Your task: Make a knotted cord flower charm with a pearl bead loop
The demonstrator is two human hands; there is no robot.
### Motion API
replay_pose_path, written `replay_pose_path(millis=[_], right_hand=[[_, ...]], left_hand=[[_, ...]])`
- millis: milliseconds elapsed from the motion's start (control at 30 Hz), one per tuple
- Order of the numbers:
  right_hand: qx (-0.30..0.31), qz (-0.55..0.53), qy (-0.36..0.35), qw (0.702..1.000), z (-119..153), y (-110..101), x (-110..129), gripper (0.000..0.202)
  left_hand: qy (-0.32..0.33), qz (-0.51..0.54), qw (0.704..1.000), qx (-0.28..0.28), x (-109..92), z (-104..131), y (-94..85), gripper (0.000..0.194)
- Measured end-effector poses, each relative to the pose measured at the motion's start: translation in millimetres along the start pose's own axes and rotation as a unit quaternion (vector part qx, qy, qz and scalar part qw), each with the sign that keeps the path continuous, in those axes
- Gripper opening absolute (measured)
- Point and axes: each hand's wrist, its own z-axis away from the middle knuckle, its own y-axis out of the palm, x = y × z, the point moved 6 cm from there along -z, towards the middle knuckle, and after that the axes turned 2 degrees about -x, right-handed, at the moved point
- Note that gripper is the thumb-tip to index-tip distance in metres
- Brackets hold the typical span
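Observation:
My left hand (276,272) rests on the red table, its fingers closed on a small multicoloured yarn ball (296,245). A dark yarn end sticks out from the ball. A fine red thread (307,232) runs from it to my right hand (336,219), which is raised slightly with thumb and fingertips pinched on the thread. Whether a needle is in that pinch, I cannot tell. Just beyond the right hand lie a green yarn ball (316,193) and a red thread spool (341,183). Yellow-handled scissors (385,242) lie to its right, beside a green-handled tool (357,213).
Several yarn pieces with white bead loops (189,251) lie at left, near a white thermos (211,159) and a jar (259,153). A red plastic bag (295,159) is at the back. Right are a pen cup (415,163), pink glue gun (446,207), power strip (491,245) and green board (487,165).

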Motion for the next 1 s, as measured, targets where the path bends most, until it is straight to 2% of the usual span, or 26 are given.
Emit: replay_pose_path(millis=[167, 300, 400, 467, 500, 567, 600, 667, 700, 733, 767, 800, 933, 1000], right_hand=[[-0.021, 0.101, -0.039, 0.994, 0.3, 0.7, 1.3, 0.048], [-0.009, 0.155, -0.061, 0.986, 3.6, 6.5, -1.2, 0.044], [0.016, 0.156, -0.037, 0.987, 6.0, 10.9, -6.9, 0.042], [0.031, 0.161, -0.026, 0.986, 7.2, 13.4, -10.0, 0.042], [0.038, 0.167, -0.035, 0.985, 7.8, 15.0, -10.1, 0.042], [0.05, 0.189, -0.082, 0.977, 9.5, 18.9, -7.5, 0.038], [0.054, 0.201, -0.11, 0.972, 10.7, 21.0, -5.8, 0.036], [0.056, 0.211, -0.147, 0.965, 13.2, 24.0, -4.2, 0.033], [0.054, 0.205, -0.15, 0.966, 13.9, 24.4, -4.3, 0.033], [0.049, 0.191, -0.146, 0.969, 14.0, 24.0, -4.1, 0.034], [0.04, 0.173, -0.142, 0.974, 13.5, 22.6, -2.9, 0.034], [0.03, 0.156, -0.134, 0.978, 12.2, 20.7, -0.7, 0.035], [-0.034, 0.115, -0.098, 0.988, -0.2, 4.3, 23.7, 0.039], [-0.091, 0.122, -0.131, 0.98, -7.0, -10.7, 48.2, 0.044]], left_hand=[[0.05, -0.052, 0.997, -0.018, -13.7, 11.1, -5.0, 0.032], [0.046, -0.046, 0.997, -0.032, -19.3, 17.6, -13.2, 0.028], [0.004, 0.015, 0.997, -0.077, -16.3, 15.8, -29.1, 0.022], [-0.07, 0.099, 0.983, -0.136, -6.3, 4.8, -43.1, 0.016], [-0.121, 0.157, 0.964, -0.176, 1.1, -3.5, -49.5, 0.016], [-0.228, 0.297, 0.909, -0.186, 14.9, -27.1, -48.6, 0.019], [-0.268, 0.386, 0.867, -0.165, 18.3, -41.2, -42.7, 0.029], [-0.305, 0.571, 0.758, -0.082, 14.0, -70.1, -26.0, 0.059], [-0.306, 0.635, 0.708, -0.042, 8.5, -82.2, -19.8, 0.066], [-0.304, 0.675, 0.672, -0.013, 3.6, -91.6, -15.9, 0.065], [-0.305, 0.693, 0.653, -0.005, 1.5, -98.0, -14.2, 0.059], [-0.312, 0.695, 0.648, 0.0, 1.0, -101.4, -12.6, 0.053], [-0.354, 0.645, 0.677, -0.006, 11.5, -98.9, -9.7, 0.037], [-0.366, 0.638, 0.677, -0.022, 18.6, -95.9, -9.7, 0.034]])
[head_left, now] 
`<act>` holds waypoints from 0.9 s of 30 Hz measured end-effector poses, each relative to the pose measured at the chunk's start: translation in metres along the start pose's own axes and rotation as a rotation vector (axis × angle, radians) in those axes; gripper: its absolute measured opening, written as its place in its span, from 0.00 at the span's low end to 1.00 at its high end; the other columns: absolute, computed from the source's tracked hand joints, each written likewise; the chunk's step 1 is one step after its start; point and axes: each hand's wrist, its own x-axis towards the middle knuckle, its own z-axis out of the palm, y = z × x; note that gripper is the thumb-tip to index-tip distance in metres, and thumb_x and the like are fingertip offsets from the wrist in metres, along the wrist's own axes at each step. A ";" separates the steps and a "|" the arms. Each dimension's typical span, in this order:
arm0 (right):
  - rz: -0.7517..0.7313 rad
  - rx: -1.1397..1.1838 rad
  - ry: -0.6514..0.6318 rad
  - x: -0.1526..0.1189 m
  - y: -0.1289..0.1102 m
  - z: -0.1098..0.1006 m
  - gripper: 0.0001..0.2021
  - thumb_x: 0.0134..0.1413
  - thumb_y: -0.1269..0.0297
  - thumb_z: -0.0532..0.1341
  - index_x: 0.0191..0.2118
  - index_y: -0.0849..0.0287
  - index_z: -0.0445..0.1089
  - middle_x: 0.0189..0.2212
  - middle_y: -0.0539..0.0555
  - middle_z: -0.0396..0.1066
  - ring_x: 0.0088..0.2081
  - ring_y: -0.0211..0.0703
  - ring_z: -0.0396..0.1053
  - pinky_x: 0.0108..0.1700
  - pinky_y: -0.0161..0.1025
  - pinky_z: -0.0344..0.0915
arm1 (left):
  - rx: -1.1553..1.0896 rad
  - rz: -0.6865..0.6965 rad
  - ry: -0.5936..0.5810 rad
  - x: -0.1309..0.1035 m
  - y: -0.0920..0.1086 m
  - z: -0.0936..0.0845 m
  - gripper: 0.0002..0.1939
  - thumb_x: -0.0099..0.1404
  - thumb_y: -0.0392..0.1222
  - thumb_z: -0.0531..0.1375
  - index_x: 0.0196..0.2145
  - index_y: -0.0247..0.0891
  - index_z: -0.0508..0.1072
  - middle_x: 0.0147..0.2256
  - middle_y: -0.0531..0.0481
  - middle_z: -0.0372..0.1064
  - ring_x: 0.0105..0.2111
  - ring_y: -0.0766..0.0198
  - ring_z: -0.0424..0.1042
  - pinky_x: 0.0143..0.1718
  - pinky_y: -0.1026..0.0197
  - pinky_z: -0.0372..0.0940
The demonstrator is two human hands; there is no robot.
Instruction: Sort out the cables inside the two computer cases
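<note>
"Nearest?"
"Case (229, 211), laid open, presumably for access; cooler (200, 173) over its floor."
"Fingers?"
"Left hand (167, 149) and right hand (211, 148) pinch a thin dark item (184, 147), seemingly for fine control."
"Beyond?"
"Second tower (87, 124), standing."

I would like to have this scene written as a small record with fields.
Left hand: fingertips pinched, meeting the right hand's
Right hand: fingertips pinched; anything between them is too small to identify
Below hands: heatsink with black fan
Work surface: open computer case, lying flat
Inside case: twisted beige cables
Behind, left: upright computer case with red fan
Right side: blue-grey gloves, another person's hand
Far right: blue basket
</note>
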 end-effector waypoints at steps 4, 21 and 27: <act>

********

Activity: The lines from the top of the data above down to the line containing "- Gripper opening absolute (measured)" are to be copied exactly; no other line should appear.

Finished task:
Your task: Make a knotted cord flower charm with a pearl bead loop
The demonstrator is two human hands; there is no robot.
### Motion API
replay_pose_path, written `replay_pose_path(millis=[_], right_hand=[[_, ...]], left_hand=[[_, ...]])`
- millis: milliseconds elapsed from the motion's start (control at 30 Hz), one per tuple
- Order of the numbers:
  right_hand: qx (-0.30..0.31), qz (-0.55..0.53), qy (-0.36..0.35), qw (0.702..1.000), z (-119..153), y (-110..101), x (-110..129), gripper (0.000..0.202)
  left_hand: qy (-0.32..0.33), qz (-0.51..0.54), qw (0.704..1.000), qx (-0.28..0.28), x (-109..92), z (-104..131), y (-94..85), gripper (0.000..0.194)
- Measured end-effector poses, each relative to the pose measured at the motion's start: translation in millimetres along the start pose's own axes and rotation as a unit quaternion (vector part qx, qy, qz and scalar part qw), each with the sign that keeps the path continuous, in those axes
- Gripper opening absolute (measured)

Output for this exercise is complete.